The secondary characters are no less edgy and troubled. The show's first head writer, Jerry (Jeremy Piven), is a lazy, horny, substance-abusing screw-up who eventually gets axed for incompetence. (When Jerry tries to save himself with a self-pitying three-hanky monologue, Artie cups a hand to his ear and crows, "Do you hear that, my boy? I believe that's the sound of the needle breaking on the Bullshit-O-Meter!") Jerry's replacement, Phil (Wallace Langham), is a wheedling suck-up who undermines his colleagues at every turn. The program's hip, cynical talent booker, Paula (Janeane Garofalo), tries and often fails to focus her energy on a job, and a medium, that she secretly feels is beneath her. (She keeps it real by dating local rockers.) The series' closest equivalent to functioning people are Larry's loyal, tough right-hand woman, Beverly (Penny Johnson-Gerald), and Hank's two assistants, the kindhearted, voluptuous Darlene (Linda Doucett), and the quick-witted, openly gay Brian (Scott Thompson). But their willingness to subject themselves to unrelenting discomfort—sometimes outright abuse—makes you wonder what private demons they're wrestling with. (Brian's list of unpleasant tasks assigned by Hank includes "digging through Great Dane poop looking for a ring.")
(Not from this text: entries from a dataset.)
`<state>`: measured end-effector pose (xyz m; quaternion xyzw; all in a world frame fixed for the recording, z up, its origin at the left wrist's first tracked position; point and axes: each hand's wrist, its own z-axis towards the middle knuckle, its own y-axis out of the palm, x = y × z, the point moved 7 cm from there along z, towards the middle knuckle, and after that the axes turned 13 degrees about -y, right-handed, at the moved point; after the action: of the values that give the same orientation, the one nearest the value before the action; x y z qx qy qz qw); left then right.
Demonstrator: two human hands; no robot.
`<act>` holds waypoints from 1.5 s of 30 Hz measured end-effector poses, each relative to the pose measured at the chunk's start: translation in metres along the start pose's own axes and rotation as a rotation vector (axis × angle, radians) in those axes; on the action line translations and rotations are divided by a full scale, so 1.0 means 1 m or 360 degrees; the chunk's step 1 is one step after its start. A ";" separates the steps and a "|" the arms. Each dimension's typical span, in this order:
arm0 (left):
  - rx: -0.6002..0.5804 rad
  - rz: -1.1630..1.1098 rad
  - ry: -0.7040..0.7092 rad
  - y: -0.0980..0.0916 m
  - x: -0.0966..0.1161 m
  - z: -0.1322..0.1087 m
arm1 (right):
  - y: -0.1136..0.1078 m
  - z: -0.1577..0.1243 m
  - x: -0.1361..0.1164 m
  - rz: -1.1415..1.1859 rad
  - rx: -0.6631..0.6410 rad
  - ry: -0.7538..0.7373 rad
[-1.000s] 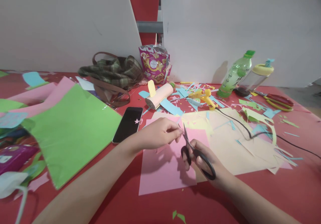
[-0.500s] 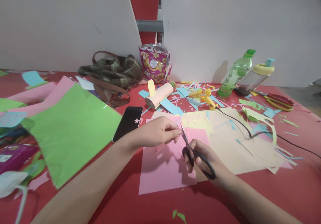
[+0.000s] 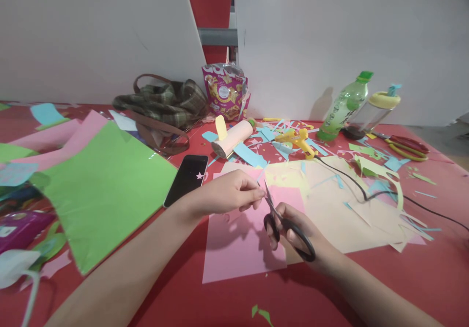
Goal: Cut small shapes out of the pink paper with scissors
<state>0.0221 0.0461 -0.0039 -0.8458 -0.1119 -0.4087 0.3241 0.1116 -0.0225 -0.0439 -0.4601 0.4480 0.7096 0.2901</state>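
My right hand (image 3: pixel 298 232) grips black-handled scissors (image 3: pixel 301 241), their blades parted and pointing up and away by the left fingertips. Thumb and fingers of my left hand (image 3: pixel 238 192) are pinched beside the blades; whatever they hold is too small and covered to name. Under both hands lies a pink paper sheet (image 3: pixel 234 249), overlapping a larger cream sheet (image 3: pixel 340 210). Left of my left hand, a small pink paper star (image 3: pixel 200 175) rests on a dark phone (image 3: pixel 186 178).
Behind the hands are a paper-covered tube (image 3: pixel 234 139) and a yellow glue gun (image 3: pixel 298 139) with a black cord. A green bottle (image 3: pixel 344 107), clear jar (image 3: pixel 370 114) and red-yellow pliers-like tool (image 3: pixel 408 146) stand or lie right. Green sheet (image 3: pixel 110 190) covers the left.
The scissors' finger loop has shifted slightly left and the handles have spread a little wider. My left hand stays pinched in nearly the same place.
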 end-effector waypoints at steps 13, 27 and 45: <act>-0.0009 -0.0035 -0.0035 -0.001 -0.001 0.000 | -0.004 -0.001 0.003 -0.0118 0.0022 0.0068; -0.0011 -0.0118 0.0039 0.003 0.007 0.000 | 0.000 0.001 0.001 0.0153 0.0015 -0.0007; -0.0013 -0.0191 -0.0005 0.006 0.006 0.001 | 0.001 -0.001 0.001 0.0145 0.0018 -0.0013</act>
<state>0.0297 0.0416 -0.0025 -0.8396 -0.1613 -0.4264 0.2953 0.1109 -0.0235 -0.0448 -0.4347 0.4714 0.7213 0.2618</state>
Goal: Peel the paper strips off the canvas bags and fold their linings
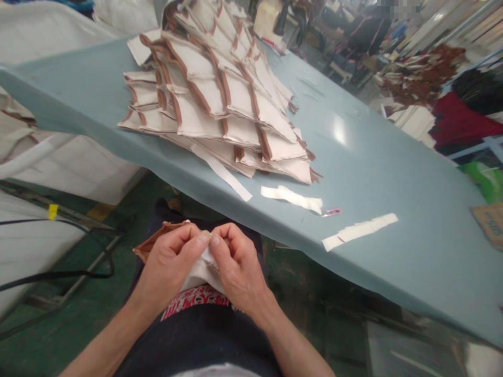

The Larry Sanders Show also presents what other industries would call "inappropriate behavior" as the show business norm. Larry has little patience for any woman as strong or accomplished as he is, and often seems to be looking for a concubine rather than a mate. He dates and sometimes beds the female guests (some, like the charming man-eater Sharon Stone, are willing and unflappable; others only say yes for fear of offending a powerful talk show host). He has a one-night stand with Beverly following his divorce; briefly reunites up with his first ex-wife, a journalist named Francine (Kathryn Harrold, who acted opposite Albert Brooks in Modern Romance); and gets sued by a fan that claims Larry impregnated her (after denying that he knows her, Larry sheepishly admits that she gave him a hand-job in the parking lot of a Denny's). During Hank's own post-divorce crisis, he numbs his loneliness with booze and hookers, lamely flirts with female guests on- and off-camera, and puts the moves on a horrified Darlene. (In a creepy outtake included as a DVD extra, Hank reads over Paula's shoulder while stroking her shoulder and neck.) Late in the show's run, Brian gets fed up with the constant stream of homophobic jokes—mostly from Hank—and sues the program for sexual harassment. "Goddamn it, what has happened to courtesy and respect in this world?" bellows Hank, a prime suspect in their disappearance.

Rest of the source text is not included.